An important feature of the proposed Pre FFT SNR estimation is investigated in Fig. 18.5 [i.e. R rp (n)]. It has been shown that R rp (n) is the convolution of channel impulse response h(n) and pilots autocorrelation R pp (n). Equation (18.20) also reflects this property of R rp (n). It is found that the channel co-efficient h 0, h 1 …h T are present at every L number of lags.
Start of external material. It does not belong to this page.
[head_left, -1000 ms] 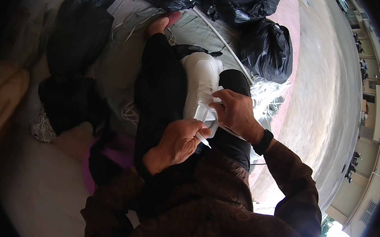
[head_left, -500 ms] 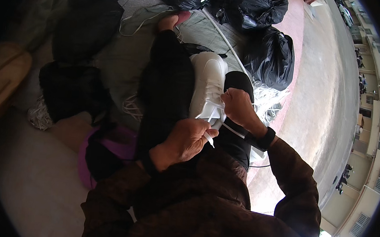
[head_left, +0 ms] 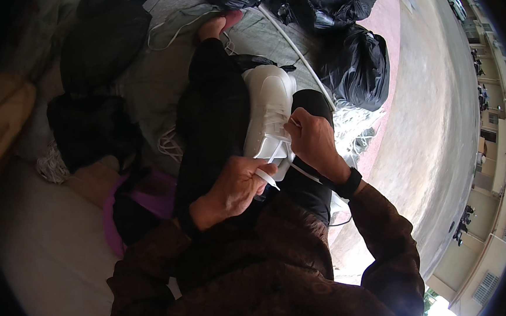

For illustration purpose only the first L instants co-efficient values (L = N fft /4) are shown in Fig. 18.5. Channel co-efficient is estimated at first L instants because at this location high energy and low MSE values are present.

Fig. 18.5
figure 5

(R rp ) Cross correlation between received signal and pilot sub-carriers

In Fig. 18.6 the estimated SNR is plotted verses actual SNR for Rayleigh fading channel. To improve the estimation in low SNR regime, −8 to 20 dB range is used for simulation. It is depicted that the proposed SNR estimator has very small deviation with respect to the actual SNR values. It is also shown that Pre FFT SNR estimation performs better at low SNR.

Fig. 18.6
figure 6

Actual SNR versus estimated SNR for Raleigh fading channel

In Fig. 18.7, MSE performance is analyzed over Rayleigh fading channel. The range of SNR used for simulation is [−20 to 20 dB]. Contrary to common sense it is observed that MSE of estimator is large at high SNR. This can be explained from the following observation. The SNR estimation is obtained primarily from signal power estimation. Noise power \(P_{N}^{\prime }\) is estimated from signal power \(P_{S}^{\prime }\) as shown in Eq. (18.27). So, at large SNR the signal power and total power are nearly same. Therefore, at large SNR, the noise power, estimated from it, is of the same order as the signal power estimation error, hence the SNR estimation error increases at large SNR. In order to be statistically accurate; mean is obtained over 1,000 samples. It is shown that proposed estimator performs better with multipath channel especially at low SNR environment.

Fig. 18.7
figure 7

MSE performance of proposed SNR estimated technique for Raleigh fading channel

6 Conclusion

This paper investigates a novel pilot-based (DA) Pre FFT SNR estimation, where autocorrelation of received signal is used to estimate the signal plus noise power. Proposed estimator performs well over frequency-selective Rayleigh fading channel at low SNR regime. The standardization DVB-T parameters are setup for OFDM simulation. From the simulation results it is found that a low MSE is achieved by exploiting proposed estimator. The amount deviation corresponds to each SNR values is measured in term of MSE and it is observed that estimated SNR has very less bias and very close to the actual SNR values.